How to complete this task: Go through the data below. Pull out every line that has the word "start".

Provided data:
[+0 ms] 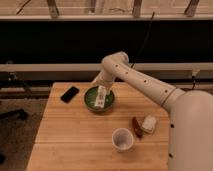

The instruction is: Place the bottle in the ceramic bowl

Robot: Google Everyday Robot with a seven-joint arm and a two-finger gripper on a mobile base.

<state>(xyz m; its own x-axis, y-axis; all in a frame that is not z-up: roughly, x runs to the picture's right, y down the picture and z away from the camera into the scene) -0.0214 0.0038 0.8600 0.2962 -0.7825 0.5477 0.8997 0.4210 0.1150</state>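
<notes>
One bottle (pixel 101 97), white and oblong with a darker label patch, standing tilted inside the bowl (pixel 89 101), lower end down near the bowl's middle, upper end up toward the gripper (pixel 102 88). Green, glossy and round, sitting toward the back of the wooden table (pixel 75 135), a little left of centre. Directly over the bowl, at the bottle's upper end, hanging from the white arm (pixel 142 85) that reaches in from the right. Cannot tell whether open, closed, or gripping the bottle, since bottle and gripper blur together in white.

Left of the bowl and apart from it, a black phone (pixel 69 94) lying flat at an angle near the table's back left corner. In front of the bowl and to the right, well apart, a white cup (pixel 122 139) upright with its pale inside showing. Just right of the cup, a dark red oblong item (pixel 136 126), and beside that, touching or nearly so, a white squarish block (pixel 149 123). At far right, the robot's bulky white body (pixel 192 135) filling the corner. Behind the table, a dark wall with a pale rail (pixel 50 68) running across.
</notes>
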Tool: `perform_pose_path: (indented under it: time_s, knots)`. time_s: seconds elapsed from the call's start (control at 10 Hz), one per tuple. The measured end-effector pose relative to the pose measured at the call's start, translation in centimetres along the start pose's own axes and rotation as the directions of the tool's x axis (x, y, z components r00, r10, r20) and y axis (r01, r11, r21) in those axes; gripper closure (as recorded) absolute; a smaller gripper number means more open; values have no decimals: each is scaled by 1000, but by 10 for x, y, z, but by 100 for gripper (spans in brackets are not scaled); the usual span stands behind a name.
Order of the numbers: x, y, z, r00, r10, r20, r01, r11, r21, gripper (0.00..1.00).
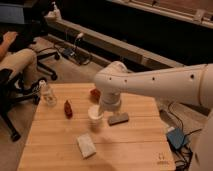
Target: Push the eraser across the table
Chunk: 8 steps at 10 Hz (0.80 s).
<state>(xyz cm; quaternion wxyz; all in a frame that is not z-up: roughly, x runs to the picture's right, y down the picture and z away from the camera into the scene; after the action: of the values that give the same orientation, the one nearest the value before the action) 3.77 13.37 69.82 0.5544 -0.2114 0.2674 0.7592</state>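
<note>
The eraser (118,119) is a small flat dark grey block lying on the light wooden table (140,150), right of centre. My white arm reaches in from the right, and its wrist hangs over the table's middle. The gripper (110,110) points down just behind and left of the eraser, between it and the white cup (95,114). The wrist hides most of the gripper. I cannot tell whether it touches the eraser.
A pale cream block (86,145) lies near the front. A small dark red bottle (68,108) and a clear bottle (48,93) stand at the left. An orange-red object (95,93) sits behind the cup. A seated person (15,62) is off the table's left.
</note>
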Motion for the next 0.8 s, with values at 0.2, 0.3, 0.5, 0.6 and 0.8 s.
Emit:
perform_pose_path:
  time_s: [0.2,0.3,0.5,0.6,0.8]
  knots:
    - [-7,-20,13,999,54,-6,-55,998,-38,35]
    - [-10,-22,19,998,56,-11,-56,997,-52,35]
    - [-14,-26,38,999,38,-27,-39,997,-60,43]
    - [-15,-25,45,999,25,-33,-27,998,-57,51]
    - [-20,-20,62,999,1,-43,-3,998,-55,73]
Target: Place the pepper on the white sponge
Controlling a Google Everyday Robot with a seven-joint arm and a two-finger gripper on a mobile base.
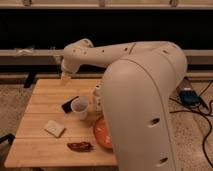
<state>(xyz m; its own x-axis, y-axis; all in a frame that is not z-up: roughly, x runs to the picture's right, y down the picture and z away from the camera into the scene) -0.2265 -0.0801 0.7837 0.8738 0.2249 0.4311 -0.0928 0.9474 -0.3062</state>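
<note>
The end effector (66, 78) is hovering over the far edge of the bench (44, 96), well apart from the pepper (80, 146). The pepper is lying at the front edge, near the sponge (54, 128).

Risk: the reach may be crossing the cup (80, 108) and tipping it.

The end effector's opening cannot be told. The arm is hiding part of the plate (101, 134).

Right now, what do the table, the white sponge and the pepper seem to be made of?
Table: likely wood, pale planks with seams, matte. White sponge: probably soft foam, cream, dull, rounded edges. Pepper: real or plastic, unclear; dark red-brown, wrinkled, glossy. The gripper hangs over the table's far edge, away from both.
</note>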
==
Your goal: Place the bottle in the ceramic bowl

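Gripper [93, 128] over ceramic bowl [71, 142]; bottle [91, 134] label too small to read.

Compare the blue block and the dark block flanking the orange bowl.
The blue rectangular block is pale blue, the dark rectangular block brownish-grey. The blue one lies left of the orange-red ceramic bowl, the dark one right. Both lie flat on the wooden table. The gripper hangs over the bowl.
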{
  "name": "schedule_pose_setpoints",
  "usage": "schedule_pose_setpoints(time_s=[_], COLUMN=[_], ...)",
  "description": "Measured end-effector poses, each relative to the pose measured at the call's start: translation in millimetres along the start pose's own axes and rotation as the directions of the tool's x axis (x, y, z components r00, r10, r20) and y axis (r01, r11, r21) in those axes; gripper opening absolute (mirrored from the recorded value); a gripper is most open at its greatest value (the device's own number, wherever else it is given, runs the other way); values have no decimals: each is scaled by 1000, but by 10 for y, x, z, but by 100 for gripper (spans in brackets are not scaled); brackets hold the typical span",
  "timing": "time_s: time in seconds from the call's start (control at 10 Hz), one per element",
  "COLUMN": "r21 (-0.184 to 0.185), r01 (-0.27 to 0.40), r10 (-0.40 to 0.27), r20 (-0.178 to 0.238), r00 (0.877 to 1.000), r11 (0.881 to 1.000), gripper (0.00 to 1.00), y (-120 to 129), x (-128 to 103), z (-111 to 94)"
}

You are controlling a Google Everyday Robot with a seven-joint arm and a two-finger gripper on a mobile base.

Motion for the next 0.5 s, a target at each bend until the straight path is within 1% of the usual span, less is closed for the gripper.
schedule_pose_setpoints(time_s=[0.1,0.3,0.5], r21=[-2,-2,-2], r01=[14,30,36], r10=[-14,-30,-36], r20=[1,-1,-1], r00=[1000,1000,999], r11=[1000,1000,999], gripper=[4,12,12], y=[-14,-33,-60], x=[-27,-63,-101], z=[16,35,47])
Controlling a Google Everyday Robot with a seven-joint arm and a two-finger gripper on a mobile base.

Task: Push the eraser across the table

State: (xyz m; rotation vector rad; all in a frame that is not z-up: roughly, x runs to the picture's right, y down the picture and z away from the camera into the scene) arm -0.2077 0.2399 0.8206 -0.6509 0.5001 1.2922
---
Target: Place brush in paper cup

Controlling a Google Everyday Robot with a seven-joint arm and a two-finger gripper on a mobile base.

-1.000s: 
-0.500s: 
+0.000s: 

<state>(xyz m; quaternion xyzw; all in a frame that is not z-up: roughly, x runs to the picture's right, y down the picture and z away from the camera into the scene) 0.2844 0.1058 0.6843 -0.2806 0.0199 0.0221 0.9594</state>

Response area:
Tool: `perform_pose_path: (indented under it: time_s, knots)`. time_s: seconds elapsed from the call's start (control at 10 Hz), one per tuple. The measured end-effector pose relative to the pose measured at the call's start, translation in centimetres along the start pose's own axes and rotation as the directions of the tool's x axis (x, y, z components r00, r10, r20) and y axis (r01, r11, r21) in those axes; gripper closure (as recorded) absolute; a smaller gripper number means more open; values have no decimals: each is scaled by 1000, but by 10 for x, y, z, but by 100 for gripper (spans in brackets are not scaled); the usual span stands behind a name.
  "description": "Measured end-effector poses, each relative to the pose measured at the call's start: translation in millimetres along the start pose's own axes and rotation as the directions of the tool's x axis (x, y, z components r00, r10, r20) and y axis (r01, r11, r21) in those axes; gripper opening absolute (mirrored from the recorded value); a gripper is most open at its greatest value (the device's own number, wherever else it is given, runs the other way); values have no decimals: each is scaled by 1000, but by 10 for y, x, z, but by 100 for gripper (spans in brackets are not scaled); brackets hold the typical span",
  "timing": "time_s: time in seconds from the call's start (control at 10 Hz), one per element",

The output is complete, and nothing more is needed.